Exercise requirements ::
Omitting the pictures, print every line below exactly as it stands.
BEGIN
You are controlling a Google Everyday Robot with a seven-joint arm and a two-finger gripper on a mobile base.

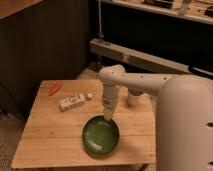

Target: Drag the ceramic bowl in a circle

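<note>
Hanging over the ceramic bowl (101,138), far-rim side, is the hand (108,117).

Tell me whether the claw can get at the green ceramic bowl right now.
Probably yes: the claw hangs right at the far rim of the ceramic bowl, and nothing stands between them.
</note>
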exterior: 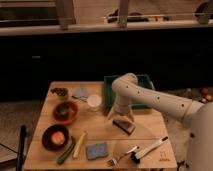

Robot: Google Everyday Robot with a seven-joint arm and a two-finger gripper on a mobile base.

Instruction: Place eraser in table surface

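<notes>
The eraser point(124, 126), a small block with a dark top and tan base, is at the middle of the light wooden table surface point(155, 132), just in front of the green tray. My gripper point(121, 117) points down right over the eraser and is touching or nearly touching its top. My white arm reaches in from the right, over the tray.
The green tray point(146, 80) is at the back right. A blue sponge point(97, 150), a fork point(120, 156) and a black-headed brush point(150, 149) lie at the front. Two red bowls point(55, 137), a white cup point(93, 102), a cucumber point(66, 151) and a small bowl point(61, 92) are on the left.
</notes>
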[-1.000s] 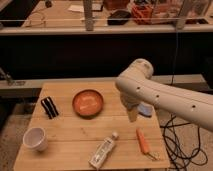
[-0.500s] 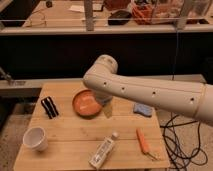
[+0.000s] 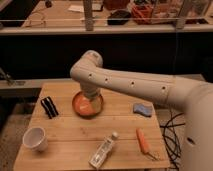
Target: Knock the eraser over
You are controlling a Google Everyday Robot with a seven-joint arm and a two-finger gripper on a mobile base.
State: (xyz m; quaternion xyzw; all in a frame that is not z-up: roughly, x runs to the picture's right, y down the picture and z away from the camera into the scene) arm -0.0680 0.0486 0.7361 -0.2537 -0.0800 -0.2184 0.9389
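Note:
The eraser [image 3: 48, 107] is a small black oblong block with pale stripes, lying at the left of the wooden table [image 3: 67, 131]. My white arm reaches in from the right and bends down over the orange bowl [image 3: 77, 106]. My gripper [image 3: 89, 102] hangs just above the bowl's middle, to the right of the eraser and apart from it.
A white cup [image 3: 36, 138] stands at the front left. A clear bottle [image 3: 102, 151] lies at the front middle. An orange stick-like tool [image 3: 143, 141] lies at the front right, and a small light-blue lump [image 3: 142, 108] sits at the right. A dark shelf runs behind the table.
My arm has swung leftward across the table, from the right side to over the orange bowl. The eraser and the other objects have not moved.

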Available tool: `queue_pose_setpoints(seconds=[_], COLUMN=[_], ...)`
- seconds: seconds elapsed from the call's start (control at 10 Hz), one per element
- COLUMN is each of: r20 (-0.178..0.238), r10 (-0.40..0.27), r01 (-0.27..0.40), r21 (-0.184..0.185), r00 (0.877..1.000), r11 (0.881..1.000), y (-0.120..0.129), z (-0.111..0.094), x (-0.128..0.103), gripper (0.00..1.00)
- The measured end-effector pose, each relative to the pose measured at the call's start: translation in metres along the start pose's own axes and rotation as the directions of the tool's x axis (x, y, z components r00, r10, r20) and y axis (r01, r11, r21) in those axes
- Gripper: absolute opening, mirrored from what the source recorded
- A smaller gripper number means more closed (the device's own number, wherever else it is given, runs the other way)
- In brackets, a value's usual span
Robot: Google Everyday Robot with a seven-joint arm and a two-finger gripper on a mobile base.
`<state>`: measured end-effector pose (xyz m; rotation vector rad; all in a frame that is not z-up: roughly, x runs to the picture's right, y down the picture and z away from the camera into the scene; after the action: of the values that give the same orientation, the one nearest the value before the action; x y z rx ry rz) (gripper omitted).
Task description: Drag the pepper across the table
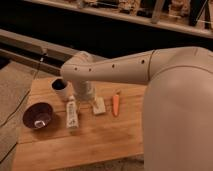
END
Result of the task ::
You are controlling a Google Everyday Robot with a seven-joint arm and a two-finger gripper on a mobile base.


Target: Drag the ceramic bowl in a circle

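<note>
Hanging over the ceramic bowl (101,138), far-rim side, is the hand (108,117).

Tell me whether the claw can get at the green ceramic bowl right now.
Probably yes: the claw hangs right at the far rim of the ceramic bowl, and nothing stands between them.
</note>
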exterior: 

Robot: Google Everyday Robot with a seven-joint arm and a two-finger gripper on a mobile base.

Instruction: Place eraser in table surface

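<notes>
The eraser point(124, 126), a small block with a dark top and tan base, is at the middle of the light wooden table surface point(155, 132), just in front of the green tray. My gripper point(121, 117) points down right over the eraser and is touching or nearly touching its top. My white arm reaches in from the right, over the tray.
The green tray point(146, 80) is at the back right. A blue sponge point(97, 150), a fork point(120, 156) and a black-headed brush point(150, 149) lie at the front. Two red bowls point(55, 137), a white cup point(93, 102), a cucumber point(66, 151) and a small bowl point(61, 92) are on the left.
</notes>
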[-1.000s] 
[-0.500s] 
[+0.000s] 
Target: Knock the eraser over
You are controlling a Google Everyday Robot with a seven-joint arm and a two-finger gripper on a mobile base.
State: (xyz m; quaternion xyzw; all in a frame that is not z-up: roughly, x runs to the picture's right, y down the picture and z away from the camera into the scene) arm -0.0680 0.0486 0.7361 -0.2537 -0.0800 -0.2184 0.9389
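Note:
The eraser [image 3: 48, 107] is a small black oblong block with pale stripes, lying at the left of the wooden table [image 3: 67, 131]. My white arm reaches in from the right and bends down over the orange bowl [image 3: 77, 106]. My gripper [image 3: 89, 102] hangs just above the bowl's middle, to the right of the eraser and apart from it.
A white cup [image 3: 36, 138] stands at the front left. A clear bottle [image 3: 102, 151] lies at the front middle. An orange stick-like tool [image 3: 143, 141] lies at the front right, and a small light-blue lump [image 3: 142, 108] sits at the right. A dark shelf runs behind the table.
My arm has swung leftward across the table, from the right side to over the orange bowl. The eraser and the other objects have not moved.
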
Available tool: `queue_pose_setpoints(seconds=[_], COLUMN=[_], ...)`
- seconds: seconds elapsed from the call's start (control at 10 Hz), one per element
- COLUMN is each of: r20 (-0.178..0.238), r10 (-0.40..0.27), r01 (-0.27..0.40), r21 (-0.184..0.185), r00 (0.877..1.000), r11 (0.881..1.000), y (-0.120..0.129), z (-0.111..0.094), x (-0.128..0.103), gripper (0.00..1.00)
- The measured end-effector pose, each relative to the pose measured at the call's start: translation in metres along the start pose's own axes and rotation as the directions of the tool's x axis (x, y, z components r00, r10, r20) and y axis (r01, r11, r21) in those axes
- Gripper: absolute opening, mirrored from what the source recorded
- A smaller gripper number means more closed (the device's own number, wherever else it is given, runs the other way)
- In brackets, a value's usual span
Robot: Google Everyday Robot with a seven-joint arm and a two-finger gripper on a mobile base.
`<state>`: measured end-effector pose (xyz m; rotation vector rad; all in a frame that is not z-up: roughly, x runs to the picture's right, y down the picture and z away from the camera into the scene; after the action: of the values that give the same orientation, the one nearest the value before the action; x y z rx ry rz) (gripper omitted).
Task description: Drag the pepper across the table

This answer has been given in full.